--- WHAT YOU NEED TO DO ---
In the entries below, which lines run from the one with "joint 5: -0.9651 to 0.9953" through the one with "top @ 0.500"? Repeat exactly those, both included, and no pictures.

--- SUPPLIED DATA ---
"""

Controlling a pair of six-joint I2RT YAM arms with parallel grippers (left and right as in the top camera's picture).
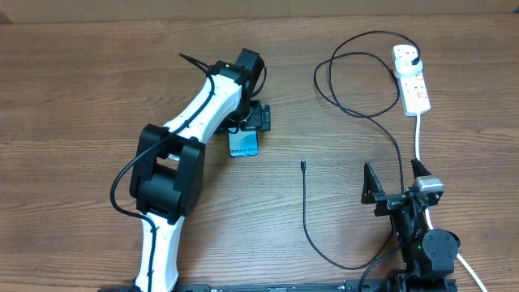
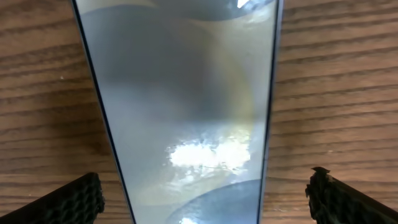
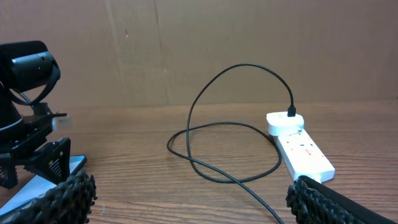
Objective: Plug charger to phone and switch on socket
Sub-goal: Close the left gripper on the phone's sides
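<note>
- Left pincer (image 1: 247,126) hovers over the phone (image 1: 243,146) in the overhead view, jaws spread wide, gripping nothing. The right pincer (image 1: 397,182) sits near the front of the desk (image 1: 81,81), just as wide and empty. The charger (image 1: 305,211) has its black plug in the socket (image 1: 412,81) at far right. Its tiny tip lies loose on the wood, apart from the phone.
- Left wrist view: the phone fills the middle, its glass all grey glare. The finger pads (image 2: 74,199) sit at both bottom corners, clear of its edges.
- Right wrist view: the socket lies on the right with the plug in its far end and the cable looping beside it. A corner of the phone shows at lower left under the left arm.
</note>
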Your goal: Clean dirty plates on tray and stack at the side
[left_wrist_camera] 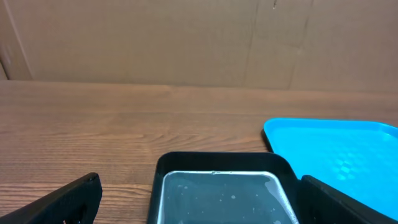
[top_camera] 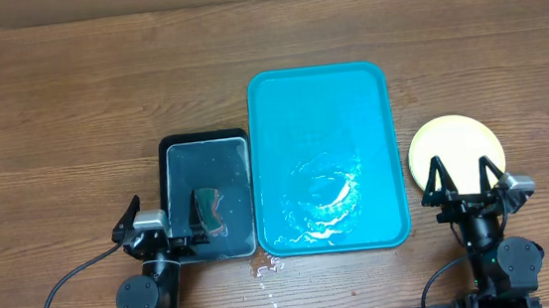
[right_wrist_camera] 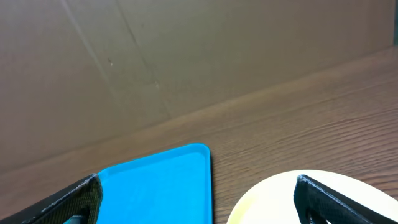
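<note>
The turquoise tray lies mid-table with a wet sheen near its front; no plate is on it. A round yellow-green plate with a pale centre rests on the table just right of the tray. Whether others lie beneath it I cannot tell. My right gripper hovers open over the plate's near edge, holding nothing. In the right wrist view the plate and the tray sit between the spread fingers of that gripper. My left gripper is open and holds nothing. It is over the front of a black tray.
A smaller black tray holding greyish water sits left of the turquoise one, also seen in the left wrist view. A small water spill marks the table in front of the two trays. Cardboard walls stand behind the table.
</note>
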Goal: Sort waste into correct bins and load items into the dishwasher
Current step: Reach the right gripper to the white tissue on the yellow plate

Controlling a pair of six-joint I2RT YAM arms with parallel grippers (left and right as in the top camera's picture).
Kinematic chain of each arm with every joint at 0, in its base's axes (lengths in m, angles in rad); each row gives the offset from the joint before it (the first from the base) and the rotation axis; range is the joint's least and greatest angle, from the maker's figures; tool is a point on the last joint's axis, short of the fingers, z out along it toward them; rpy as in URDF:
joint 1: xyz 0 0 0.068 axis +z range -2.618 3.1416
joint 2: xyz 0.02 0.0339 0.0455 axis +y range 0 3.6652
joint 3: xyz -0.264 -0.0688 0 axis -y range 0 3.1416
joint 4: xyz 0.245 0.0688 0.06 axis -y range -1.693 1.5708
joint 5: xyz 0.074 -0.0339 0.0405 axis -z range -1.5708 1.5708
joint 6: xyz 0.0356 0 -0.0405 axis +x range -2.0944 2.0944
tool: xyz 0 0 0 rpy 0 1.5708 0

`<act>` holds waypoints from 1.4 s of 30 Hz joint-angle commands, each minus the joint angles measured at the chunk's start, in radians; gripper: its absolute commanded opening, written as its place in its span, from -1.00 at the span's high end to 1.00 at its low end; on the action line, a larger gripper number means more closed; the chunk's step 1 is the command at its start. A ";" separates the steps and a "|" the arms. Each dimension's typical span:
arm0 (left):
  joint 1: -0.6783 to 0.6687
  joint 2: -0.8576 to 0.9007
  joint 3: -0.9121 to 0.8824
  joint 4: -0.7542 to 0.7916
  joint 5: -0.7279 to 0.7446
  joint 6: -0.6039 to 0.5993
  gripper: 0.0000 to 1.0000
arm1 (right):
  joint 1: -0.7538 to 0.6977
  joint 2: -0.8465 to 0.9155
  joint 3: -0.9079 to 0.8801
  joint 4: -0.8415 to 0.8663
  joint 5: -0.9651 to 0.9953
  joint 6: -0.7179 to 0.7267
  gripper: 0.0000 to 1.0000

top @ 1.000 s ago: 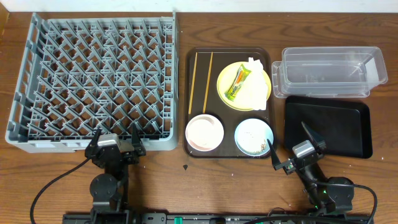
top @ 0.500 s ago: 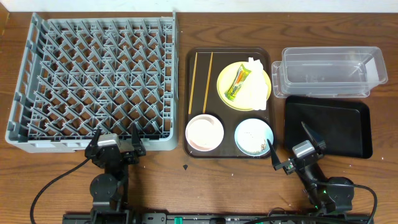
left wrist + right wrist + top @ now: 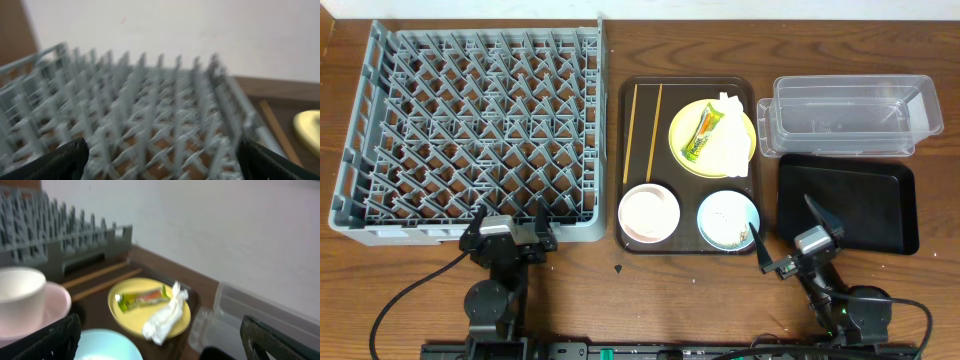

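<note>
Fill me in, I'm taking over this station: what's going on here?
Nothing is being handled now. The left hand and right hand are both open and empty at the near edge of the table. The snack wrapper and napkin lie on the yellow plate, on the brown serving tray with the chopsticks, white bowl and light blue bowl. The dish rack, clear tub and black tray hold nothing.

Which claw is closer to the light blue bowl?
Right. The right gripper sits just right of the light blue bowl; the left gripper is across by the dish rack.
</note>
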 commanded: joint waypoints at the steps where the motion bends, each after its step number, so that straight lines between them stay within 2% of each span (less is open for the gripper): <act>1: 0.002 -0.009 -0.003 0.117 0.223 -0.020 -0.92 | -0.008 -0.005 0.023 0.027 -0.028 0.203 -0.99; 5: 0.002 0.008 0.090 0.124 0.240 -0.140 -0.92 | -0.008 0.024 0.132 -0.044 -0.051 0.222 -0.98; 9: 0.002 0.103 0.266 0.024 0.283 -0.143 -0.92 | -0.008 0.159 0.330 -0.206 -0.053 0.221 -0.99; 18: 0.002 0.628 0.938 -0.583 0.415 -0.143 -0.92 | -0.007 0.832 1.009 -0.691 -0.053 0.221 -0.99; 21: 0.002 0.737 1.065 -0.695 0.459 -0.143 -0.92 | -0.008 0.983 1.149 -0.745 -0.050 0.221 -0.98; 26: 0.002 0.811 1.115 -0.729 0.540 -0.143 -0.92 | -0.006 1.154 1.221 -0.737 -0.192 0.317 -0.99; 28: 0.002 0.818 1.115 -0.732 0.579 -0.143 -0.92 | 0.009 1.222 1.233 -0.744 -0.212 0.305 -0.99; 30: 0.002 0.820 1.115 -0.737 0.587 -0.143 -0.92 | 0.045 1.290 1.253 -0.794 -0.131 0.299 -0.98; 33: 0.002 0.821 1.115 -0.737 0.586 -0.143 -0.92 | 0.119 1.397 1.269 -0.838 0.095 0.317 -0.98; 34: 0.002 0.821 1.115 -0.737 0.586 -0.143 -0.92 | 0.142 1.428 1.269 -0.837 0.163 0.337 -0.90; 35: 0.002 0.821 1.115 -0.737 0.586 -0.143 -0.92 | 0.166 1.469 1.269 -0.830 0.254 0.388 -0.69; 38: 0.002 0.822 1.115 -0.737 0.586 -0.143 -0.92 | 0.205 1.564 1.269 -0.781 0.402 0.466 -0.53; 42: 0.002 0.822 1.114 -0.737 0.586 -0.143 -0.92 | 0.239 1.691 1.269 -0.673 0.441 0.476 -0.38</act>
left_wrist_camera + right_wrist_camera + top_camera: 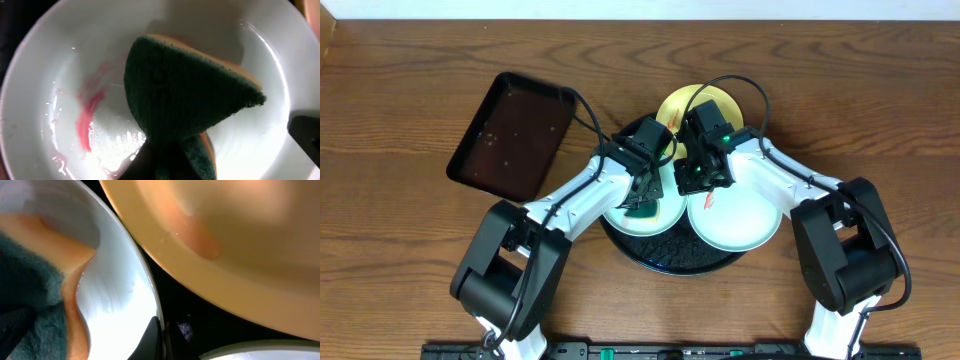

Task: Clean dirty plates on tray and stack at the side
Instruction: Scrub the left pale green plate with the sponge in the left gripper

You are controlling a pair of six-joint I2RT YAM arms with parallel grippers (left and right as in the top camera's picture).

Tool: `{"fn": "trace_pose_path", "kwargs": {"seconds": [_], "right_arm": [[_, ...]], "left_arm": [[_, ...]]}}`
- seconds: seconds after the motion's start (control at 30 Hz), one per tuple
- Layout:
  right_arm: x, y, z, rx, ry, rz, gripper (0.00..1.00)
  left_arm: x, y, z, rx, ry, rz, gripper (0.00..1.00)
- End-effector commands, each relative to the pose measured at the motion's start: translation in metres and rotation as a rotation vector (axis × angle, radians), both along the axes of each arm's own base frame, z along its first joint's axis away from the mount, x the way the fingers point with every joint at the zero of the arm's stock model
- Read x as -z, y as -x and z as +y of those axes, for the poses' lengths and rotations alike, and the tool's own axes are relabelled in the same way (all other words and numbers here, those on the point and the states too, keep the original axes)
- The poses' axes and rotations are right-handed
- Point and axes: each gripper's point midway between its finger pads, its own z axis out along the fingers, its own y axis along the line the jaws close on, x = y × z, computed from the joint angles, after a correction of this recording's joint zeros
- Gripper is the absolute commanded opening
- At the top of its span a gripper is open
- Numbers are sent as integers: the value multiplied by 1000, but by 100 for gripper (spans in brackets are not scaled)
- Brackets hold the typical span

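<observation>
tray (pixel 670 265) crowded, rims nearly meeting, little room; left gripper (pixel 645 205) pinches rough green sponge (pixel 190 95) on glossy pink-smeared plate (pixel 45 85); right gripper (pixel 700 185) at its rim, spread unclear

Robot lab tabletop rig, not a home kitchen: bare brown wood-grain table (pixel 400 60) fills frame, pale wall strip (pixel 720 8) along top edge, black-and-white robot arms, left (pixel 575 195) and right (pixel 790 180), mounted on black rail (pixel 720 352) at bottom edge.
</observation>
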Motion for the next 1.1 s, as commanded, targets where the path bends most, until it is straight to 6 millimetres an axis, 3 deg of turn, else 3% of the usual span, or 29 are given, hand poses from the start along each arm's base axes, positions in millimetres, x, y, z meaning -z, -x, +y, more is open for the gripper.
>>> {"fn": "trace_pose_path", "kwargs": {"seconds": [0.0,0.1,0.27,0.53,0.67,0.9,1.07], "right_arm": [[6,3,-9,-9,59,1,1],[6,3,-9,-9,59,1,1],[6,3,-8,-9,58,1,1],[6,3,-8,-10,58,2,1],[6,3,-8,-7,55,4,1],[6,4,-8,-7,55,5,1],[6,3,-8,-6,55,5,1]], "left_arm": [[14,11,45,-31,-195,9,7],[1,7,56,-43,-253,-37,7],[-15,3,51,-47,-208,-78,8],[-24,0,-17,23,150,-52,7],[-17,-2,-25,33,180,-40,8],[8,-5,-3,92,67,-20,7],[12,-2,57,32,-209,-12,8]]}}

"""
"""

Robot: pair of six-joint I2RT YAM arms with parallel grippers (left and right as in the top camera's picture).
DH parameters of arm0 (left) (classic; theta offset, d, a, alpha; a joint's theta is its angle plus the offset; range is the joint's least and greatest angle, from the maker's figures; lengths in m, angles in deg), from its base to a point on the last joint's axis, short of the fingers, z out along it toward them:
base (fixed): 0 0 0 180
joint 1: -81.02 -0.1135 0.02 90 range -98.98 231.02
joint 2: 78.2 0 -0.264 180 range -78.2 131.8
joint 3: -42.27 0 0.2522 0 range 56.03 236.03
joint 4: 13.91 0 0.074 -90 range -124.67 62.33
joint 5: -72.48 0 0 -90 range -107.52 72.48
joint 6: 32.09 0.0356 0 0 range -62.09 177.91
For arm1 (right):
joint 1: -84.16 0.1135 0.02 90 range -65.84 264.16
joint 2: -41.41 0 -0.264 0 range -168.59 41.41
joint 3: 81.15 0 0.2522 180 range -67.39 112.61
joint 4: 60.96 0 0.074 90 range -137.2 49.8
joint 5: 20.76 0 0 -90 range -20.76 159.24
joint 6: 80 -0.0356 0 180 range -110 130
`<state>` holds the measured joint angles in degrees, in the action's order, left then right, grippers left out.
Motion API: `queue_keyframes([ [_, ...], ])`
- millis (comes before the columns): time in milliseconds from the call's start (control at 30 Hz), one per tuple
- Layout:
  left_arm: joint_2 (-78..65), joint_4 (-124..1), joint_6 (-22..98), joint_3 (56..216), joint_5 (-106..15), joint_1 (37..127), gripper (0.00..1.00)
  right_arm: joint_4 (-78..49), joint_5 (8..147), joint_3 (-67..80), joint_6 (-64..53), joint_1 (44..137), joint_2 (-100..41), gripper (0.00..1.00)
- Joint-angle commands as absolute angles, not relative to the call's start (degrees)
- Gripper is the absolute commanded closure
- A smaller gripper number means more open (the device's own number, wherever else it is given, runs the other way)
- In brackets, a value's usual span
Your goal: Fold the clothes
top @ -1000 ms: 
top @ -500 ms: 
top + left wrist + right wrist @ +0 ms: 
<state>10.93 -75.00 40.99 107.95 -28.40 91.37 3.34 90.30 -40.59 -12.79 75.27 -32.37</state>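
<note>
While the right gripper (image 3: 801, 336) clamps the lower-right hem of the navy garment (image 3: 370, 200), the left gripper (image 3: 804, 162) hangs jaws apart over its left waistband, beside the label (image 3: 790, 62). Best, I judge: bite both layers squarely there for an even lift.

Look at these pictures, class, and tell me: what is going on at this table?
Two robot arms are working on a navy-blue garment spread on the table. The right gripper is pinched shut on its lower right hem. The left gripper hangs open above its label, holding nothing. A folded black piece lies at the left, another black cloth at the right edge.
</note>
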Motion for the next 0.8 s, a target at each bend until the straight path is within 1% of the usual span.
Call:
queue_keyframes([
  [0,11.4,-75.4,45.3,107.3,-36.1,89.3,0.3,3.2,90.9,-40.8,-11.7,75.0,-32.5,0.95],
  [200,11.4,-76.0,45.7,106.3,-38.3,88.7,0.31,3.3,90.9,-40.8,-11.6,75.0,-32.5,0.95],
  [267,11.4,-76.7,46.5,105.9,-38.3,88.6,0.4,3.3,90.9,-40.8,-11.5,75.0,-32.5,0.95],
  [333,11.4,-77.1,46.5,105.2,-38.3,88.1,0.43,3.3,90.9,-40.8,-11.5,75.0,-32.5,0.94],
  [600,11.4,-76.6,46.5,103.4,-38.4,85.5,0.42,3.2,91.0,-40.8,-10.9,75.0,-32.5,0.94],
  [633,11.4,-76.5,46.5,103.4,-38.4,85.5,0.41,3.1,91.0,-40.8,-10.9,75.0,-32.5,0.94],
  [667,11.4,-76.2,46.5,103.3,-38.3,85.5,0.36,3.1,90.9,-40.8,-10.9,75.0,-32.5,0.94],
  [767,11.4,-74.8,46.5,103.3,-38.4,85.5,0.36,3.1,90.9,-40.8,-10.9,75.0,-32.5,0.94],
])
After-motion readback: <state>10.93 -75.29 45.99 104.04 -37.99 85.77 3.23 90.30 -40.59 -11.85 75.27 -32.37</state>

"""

--- TASK RESULT ---
  joint 5: -0.9651 to 0.9953
  joint 6: -0.7179 to 0.7267
  gripper: 0.0000 to 1.0000

top @ 1.000 s ago: 
top @ 0.500 s ago: 

The reply is now complete.